## Exercise brief
Retype the whole listing below exactly, keeping every picture out of it.

## Data supplied
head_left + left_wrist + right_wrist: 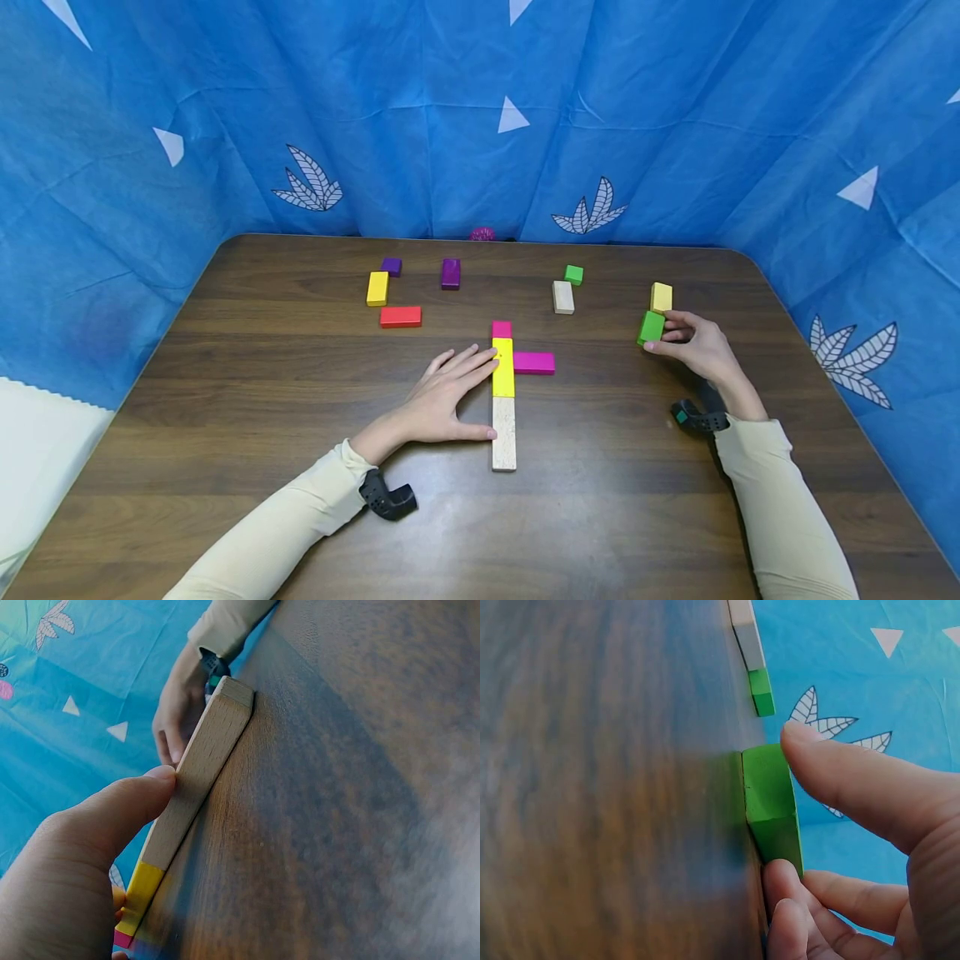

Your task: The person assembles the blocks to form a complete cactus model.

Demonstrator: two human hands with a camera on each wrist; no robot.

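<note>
My left hand [444, 404] lies beside a row of blocks with its fingers spread. Its fingertips touch the yellow block [505, 377], and its thumb touches the plain wooden block [196, 769]. A small pink block [502, 329] caps the row's far end. Another magenta block [534, 363] extends to the right from the yellow one. Over at the right, my right hand [703, 348] pinches a green block [769, 787] between thumb and fingers, low at the tabletop. A pale yellow block [662, 297] stands just behind that green block.
On the far left of the table [600, 517] lie a yellow block [377, 288], a red block [401, 317] and two purple blocks [450, 274]. A whitish block [562, 297] and a small green block [573, 275] sit back right. Blue curtain [450, 125] surrounds the table's far side.
</note>
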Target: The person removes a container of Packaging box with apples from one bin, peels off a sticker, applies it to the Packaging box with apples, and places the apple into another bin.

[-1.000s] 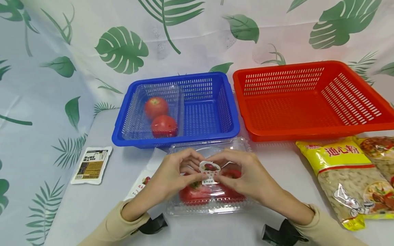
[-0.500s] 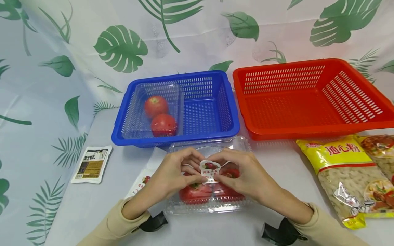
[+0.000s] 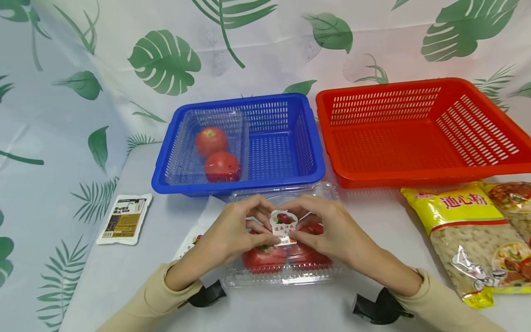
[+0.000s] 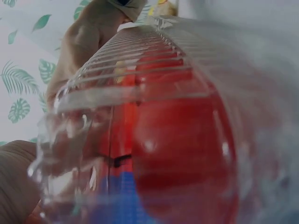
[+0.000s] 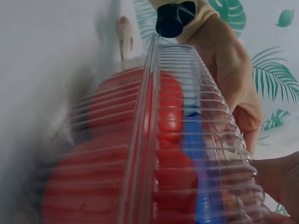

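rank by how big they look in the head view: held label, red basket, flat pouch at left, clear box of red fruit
1. Red basket, slightly cut off at the frame's right edge
2. Clear box, partly covered
3. Flat pouch
4. Label

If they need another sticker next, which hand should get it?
Probably the left hand: the sticker sheet lies on its side of the clamshell box, while the right hand is farther away.

Fingers (image 3: 265, 239) partly cover the label (image 3: 284, 221); the red basket (image 3: 390, 147) is cropped
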Demonstrator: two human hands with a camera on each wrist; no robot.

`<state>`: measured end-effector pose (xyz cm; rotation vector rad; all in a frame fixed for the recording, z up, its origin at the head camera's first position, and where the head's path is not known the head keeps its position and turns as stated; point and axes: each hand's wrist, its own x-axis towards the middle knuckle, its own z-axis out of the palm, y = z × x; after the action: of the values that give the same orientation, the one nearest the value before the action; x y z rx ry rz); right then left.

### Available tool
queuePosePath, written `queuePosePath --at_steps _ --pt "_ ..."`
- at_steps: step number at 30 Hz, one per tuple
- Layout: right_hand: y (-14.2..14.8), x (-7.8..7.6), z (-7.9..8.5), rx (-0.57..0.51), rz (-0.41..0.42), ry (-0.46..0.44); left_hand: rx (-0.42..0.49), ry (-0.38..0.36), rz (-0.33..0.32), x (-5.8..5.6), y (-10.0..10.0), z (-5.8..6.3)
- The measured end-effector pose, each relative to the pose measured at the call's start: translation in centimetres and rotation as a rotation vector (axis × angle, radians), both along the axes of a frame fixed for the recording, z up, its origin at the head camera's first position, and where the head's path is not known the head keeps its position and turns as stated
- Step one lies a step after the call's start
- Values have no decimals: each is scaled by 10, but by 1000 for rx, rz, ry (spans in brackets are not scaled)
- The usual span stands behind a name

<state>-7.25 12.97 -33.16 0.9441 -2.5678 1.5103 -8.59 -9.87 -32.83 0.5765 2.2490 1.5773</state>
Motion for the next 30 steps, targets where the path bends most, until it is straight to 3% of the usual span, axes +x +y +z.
queuePosePath --at_steps 7,15,26,30 --pt "4 -5 8 99 -7 4 -109 61 -20 -6 0 6" --pt "-1 -14 23 277 26 -61 -268 137 -80 -20 0 15" --pt "-11 -32 35 410 134 -49 -341 145 -100 -34 2 23" --pt "-14 -37 38 443 121 -12 -363 163 -95 -36 3 23"
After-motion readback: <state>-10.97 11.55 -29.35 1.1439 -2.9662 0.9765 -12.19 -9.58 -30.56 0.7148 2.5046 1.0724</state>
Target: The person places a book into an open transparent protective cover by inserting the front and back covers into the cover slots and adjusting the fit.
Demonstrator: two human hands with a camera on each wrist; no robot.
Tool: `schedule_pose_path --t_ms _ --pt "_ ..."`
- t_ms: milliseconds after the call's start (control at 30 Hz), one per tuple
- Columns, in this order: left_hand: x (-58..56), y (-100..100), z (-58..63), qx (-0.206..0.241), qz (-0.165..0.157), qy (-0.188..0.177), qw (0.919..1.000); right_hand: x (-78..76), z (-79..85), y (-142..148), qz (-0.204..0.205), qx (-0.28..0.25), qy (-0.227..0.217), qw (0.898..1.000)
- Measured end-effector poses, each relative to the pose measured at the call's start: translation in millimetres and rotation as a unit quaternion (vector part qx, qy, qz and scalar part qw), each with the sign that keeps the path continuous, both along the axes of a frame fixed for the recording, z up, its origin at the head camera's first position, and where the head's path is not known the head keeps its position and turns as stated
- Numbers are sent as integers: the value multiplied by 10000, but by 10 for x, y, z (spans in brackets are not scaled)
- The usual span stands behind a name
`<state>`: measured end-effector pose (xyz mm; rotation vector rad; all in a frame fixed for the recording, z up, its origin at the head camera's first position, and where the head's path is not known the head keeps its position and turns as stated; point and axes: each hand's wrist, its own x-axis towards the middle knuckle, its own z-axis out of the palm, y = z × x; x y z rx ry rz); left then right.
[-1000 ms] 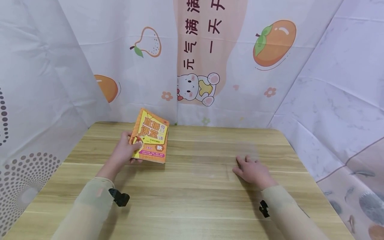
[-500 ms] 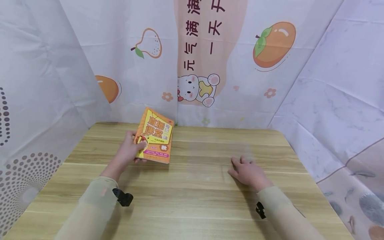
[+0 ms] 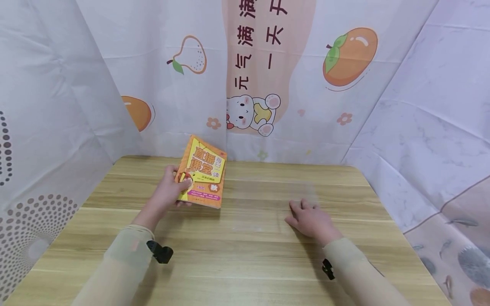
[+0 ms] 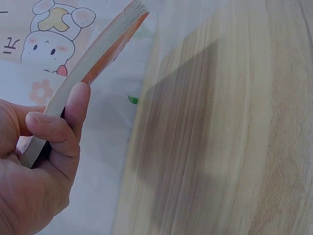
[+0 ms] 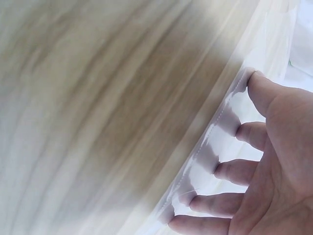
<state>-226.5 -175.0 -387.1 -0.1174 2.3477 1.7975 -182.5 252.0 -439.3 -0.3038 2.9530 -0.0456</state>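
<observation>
An orange and yellow paperback book (image 3: 206,176) is tilted up over the left part of the table, its cover facing me. My left hand (image 3: 167,189) grips its lower left corner, thumb on the cover and fingers behind. In the left wrist view the page edges (image 4: 105,51) rise past the curled fingers (image 4: 77,107). Flat on the table lies a clear plastic sheet or sleeve (image 3: 250,208), faint in the head view. My right hand (image 3: 311,219) rests on its right side, fingers spread and fairly straight. The right wrist view shows the fingertips on the plastic's seamed edge (image 5: 208,134).
The wooden table (image 3: 229,272) reaches back to a white printed curtain (image 3: 153,85) with fruit and a cartoon bear. Curtains also hang at both sides. A small black camera (image 3: 160,252) is strapped to the left sleeve, another (image 3: 328,269) to the right.
The book has moved a little to the right in my left hand. My right hand has slid left, and the clear plastic has moved left along with it.
</observation>
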Motion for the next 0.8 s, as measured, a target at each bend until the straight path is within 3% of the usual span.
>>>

## Output
head_left + left_wrist + right_wrist: 

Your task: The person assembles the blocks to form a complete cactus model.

Demonstrator: two human hands with a camera on each wrist; no robot.

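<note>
My left hand [444, 404] lies beside a row of blocks with its fingers spread. Its fingertips touch the yellow block [505, 377], and its thumb touches the plain wooden block [196, 769]. A small pink block [502, 329] caps the row's far end. Another magenta block [534, 363] extends to the right from the yellow one. Over at the right, my right hand [703, 348] pinches a green block [769, 787] between thumb and fingers, low at the tabletop. A pale yellow block [662, 297] stands just behind that green block.
On the far left of the table [600, 517] lie a yellow block [377, 288], a red block [401, 317] and two purple blocks [450, 274]. A whitish block [562, 297] and a small green block [573, 275] sit back right. Blue curtain [450, 125] surrounds the table's far side.
</note>
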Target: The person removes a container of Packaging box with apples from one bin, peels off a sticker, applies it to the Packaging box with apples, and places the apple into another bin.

[-1.000s] 
[-0.500s] 
[+0.000s] 
[+0.000s] 
[+0.000s] 

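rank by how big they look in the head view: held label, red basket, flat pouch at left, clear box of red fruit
1. Red basket, slightly cut off at the frame's right edge
2. Clear box, partly covered
3. Flat pouch
4. Label

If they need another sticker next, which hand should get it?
Probably the left hand: the sticker sheet lies on its side of the clamshell box, while the right hand is farther away.

Fingers (image 3: 265, 239) partly cover the label (image 3: 284, 221); the red basket (image 3: 390, 147) is cropped
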Demonstrator: two human hands with a camera on each wrist; no robot.

`<state>`: measured end-effector pose (xyz cm; rotation vector rad; all in a frame fixed for the recording, z up, its origin at the head camera's first position, and where the head's path is not known the head keeps its position and turns as stated; point and axes: each hand's wrist, its own x-axis towards the middle knuckle, its own z-axis out of the palm, y = z × x; after the action: of the values that give the same orientation, the one nearest the value before the action; x y z rx ry rz); right then left.

### Available tool
queuePosePath, written `queuePosePath --at_steps _ --pt "_ ..."`
- at_steps: step number at 30 Hz, one per tuple
- Layout: right_hand: y (-14.2..14.8), x (-7.8..7.6), z (-7.9..8.5), rx (-0.57..0.51), rz (-0.41..0.42), ry (-0.46..0.44); left_hand: rx (-0.42..0.49), ry (-0.38..0.36), rz (-0.33..0.32), x (-5.8..5.6), y (-10.0..10.0), z (-5.8..6.3)
- The measured end-effector pose, each relative to the pose measured at the call's start: translation in centimetres and rotation as a rotation vector (axis × angle, radians), both along the axes of a frame fixed for the recording, z up, its origin at the head camera's first position, and where the head's path is not known the head keeps its position and turns as stated
- Step one lies a step after the call's start
- Values have no decimals: each is scaled by 10, but by 1000 for rx, rz, ry (spans in brackets are not scaled)
- The usual span stands behind a name

<state>-7.25 12.97 -33.16 0.9441 -2.5678 1.5103 -8.59 -9.87 -32.83 0.5765 2.2490 1.5773</state>
Motion for the next 30 steps, targets where the path bends most, until it is straight to 3% of the usual span, axes +x +y +z.
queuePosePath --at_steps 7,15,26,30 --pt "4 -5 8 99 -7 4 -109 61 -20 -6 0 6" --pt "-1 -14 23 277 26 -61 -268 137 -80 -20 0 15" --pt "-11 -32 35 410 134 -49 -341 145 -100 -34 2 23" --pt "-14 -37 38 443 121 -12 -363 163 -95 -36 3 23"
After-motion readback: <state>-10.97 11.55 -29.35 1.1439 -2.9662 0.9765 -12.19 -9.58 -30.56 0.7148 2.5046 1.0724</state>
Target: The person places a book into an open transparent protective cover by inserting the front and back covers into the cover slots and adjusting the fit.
Demonstrator: two human hands with a camera on each wrist; no robot.
Tool: `schedule_pose_path --t_ms _ --pt "_ ..."`
- t_ms: milliseconds after the call's start (control at 30 Hz), one per tuple
- Columns, in this order: left_hand: x (-58..56), y (-100..100), z (-58..63), qx (-0.206..0.241), qz (-0.165..0.157), qy (-0.188..0.177), qw (0.919..1.000); right_hand: x (-78..76), z (-79..85), y (-142..148), qz (-0.204..0.205), qx (-0.28..0.25), qy (-0.227..0.217), qw (0.898..1.000)
- Measured end-effector poses, each relative to the pose measured at the call's start: translation in millimetres and rotation as a unit quaternion (vector part qx, qy, qz and scalar part qw), each with the sign that keeps the path continuous, both along the axes of a frame fixed for the recording, z up, its origin at the head camera's first position, and where the head's path is not known the head keeps its position and turns as stated
- Numbers are sent as integers: the value multiplied by 10000, but by 10 for x, y, z (spans in brackets are not scaled)
- The usual span stands behind a name
`<state>`: measured end-effector pose (xyz mm; rotation vector rad; all in a frame fixed for the recording, z up, its origin at the head camera's first position, and where the head's path is not known the head keeps its position and turns as stated; point and axes: each hand's wrist, its own x-axis towards the middle knuckle, its own z-axis out of the palm, y = z × x; x y z rx ry rz); left then right.
[-1000 ms] 
[-500 ms] 
[+0 ms] 
[+0 ms] 
[+0 ms] 
<state>-226.5 -175.0 -387.1 -0.1174 2.3477 1.7975 -182.5 252.0 -439.3 -0.3038 2.9530 -0.0456</state>
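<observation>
An orange and yellow paperback book (image 3: 206,176) is tilted up over the left part of the table, its cover facing me. My left hand (image 3: 167,189) grips its lower left corner, thumb on the cover and fingers behind. In the left wrist view the page edges (image 4: 105,51) rise past the curled fingers (image 4: 77,107). Flat on the table lies a clear plastic sheet or sleeve (image 3: 250,208), faint in the head view. My right hand (image 3: 311,219) rests on its right side, fingers spread and fairly straight. The right wrist view shows the fingertips on the plastic's seamed edge (image 5: 208,134).
The wooden table (image 3: 229,272) reaches back to a white printed curtain (image 3: 153,85) with fruit and a cartoon bear. Curtains also hang at both sides. A small black camera (image 3: 160,252) is strapped to the left sleeve, another (image 3: 328,269) to the right.
The book has moved a little to the right in my left hand. My right hand has slid left, and the clear plastic has moved left along with it.
</observation>
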Motion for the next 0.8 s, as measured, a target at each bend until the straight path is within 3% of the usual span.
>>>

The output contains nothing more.